Dunk the monster into the boiling water.As soon as it returns to the boil,lift it out ( yes i know,unfortunately no tips here for handling a slippery cephalod with tongs and other assorted batterie de cuisine) leave it for a few seconds then return it to the pan. Repeat,then leave to simmer for about 40 minutes.Test it for tenderness by slicing off a tiny piece.If it is still tough,leave to simmer for for anything up to 30 minutes more,making the sign of the cross over your chest hoping for success.If it isn´t tender then, it probably won´t ever be.

Polvo à Lagareiro /Octopus Lagareiro
com batatas a murro
 Lagareiro is the name given to the owner of an olive oil press and this has now become  the name of a style of cooking fish which has many variants but typically ends in dressing the fish generously with extra virgin olive oil  after grilling or roasting.This is probably one of the most delicious octopus dishes in the world and certainly my favourite.

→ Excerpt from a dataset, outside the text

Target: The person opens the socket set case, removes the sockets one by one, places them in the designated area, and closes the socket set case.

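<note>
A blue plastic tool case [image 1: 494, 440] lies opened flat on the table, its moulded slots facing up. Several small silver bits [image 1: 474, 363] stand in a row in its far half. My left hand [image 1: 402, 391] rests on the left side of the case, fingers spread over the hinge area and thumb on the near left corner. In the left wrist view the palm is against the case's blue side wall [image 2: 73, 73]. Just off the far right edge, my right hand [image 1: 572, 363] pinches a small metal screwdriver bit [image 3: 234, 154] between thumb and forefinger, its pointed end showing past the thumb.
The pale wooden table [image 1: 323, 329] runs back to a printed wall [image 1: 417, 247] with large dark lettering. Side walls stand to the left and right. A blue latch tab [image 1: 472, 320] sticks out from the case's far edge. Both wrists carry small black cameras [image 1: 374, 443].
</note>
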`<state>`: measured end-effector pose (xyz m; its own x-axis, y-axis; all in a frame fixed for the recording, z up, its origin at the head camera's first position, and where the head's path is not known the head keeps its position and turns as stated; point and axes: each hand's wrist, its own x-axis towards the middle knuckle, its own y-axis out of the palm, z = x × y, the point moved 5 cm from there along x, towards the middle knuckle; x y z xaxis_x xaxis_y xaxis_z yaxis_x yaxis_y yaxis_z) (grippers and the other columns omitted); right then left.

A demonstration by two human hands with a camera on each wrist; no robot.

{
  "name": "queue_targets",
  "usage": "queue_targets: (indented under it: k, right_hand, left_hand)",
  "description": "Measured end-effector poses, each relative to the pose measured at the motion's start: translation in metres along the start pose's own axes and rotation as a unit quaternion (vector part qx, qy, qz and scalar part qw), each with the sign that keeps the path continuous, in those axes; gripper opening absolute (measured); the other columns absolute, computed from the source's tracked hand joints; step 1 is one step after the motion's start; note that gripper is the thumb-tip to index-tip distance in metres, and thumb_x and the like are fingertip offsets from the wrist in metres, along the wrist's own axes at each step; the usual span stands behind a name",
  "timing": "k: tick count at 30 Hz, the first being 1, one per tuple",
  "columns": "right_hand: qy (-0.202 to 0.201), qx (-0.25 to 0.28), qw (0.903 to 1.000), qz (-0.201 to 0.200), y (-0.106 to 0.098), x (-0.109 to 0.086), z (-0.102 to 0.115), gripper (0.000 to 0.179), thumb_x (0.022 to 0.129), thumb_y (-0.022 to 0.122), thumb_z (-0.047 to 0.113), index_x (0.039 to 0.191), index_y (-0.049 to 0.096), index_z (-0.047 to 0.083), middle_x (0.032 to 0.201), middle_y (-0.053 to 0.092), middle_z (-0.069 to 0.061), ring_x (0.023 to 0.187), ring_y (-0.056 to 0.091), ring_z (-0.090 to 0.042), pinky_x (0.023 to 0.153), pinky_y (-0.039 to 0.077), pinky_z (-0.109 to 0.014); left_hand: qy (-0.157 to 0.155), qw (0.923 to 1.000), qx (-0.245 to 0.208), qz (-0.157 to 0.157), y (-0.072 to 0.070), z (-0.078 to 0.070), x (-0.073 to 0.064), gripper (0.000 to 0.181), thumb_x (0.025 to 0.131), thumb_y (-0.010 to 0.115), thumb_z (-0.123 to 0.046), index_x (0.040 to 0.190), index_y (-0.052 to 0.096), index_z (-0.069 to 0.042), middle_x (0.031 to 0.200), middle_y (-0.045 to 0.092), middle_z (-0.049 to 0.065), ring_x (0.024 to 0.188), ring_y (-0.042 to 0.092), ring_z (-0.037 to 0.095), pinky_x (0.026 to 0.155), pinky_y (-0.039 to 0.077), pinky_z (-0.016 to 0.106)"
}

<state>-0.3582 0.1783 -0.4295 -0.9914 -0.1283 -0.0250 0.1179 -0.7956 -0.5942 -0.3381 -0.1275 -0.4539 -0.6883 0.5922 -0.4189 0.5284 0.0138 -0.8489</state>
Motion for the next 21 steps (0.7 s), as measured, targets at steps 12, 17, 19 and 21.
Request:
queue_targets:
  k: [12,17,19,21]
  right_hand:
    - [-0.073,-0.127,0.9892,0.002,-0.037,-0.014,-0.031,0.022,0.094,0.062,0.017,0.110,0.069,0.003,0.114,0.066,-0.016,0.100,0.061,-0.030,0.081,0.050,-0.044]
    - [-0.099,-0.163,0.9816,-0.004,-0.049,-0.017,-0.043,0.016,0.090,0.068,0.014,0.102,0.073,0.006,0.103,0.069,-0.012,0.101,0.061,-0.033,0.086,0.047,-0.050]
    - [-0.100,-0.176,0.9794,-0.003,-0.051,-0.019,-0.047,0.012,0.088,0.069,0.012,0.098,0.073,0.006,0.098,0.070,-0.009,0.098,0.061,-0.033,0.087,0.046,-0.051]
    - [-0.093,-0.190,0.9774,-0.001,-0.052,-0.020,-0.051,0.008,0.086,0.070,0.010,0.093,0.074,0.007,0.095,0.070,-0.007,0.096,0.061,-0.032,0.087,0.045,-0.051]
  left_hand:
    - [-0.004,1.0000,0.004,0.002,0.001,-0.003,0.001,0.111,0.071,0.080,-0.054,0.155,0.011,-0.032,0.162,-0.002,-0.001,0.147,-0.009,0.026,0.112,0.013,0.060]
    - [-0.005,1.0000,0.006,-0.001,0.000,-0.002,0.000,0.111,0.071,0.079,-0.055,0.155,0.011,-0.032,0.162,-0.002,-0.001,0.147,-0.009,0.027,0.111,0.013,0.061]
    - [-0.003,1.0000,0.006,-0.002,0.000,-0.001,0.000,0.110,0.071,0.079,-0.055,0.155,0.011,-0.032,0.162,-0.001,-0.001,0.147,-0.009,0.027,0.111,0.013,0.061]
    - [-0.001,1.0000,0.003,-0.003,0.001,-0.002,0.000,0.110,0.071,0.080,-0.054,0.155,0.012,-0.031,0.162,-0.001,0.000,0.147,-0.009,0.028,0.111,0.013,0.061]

1 polvo médio/grande de 2 kg cozido como acima

Em uma panela grande coloque água para ferver
Coloque o polvo e deixe cozinhar até que fique macio
Deixe por cerca de 30 a 40 minutos e escorra

Acenda a churrasqueira e deixe em brasa com temperatura alta

Pegue o polvo, pincele-o com azeite e coloque na grelha
Deixe até que ele fique dourado e crocante por fora

As batatas ao murro
Pegue oito batatas pequenas tipo sauté
Lave bem e não descasque
Coloque as batatas em uma forma e cubra com sal
Leve ao forno por aproximadamente 40 a 50 minutos até que fiquem macias

Pegue um pimentão vermelho/amarelo, tire os caroços e corte-os em fatias grossas

Pegue uma cebola, descasque e corte em quatro pedaços
Disponha em uma forma e regue com azeite
Leve ao forno 200ºC por cerca de 40 minutos até que fiquem macias
Montagem do prato:
Pegue as batatas e tire todo o excesso de sal
Amasse-as, “dê um leve murro” para que elas estourem as beiradas
Disponha as batatas no prato, coloque o polvo por cima, enfeite com os pimentões e com as cebolas
Acrescente algumas azeitonas pretas e regue com azeite de boa qualidade
    Octopus Lagareiro
    with batatas ao murro (English)

    2kg octopus cleaned tenderized and cooked as above
    8 small new potatoes
    1 red pepper,
    1 green pepper,1 yellow pepper
    1onion

    black olives
    olive oil
    Flor de sal

      Heat the grill until smoking hot
      Take the octopus, brush it with olive oil and place on the grill
      Leave until it is golden and crispy on the outside 


      Preparing the punched potatoes (ao murro) 
      Take eight small potatoes. Wash well but do not peel
      Place the potatoes in a baking tray and cover with salt
      Bake for about 40 to 50 minutes until tender
      Take the red / green and yellow peppers, remove the seeds and cut them into thick slices
      Take an onion, peel and cut into four pieces
      Arrange in another baking tray and drizzle with olive oil
      Bake 200 ° C for about 40 minutes until tender


      Assembling the dish:
      Take the potatoes and remove any excess salt
      Knead them, "give a light punch" so that they burst the edges
      Arrange the potatoes on the plate, put the octopus on top, garnish with the roasted peppers and onions
      Add some black olives and a generous libation of olive oil.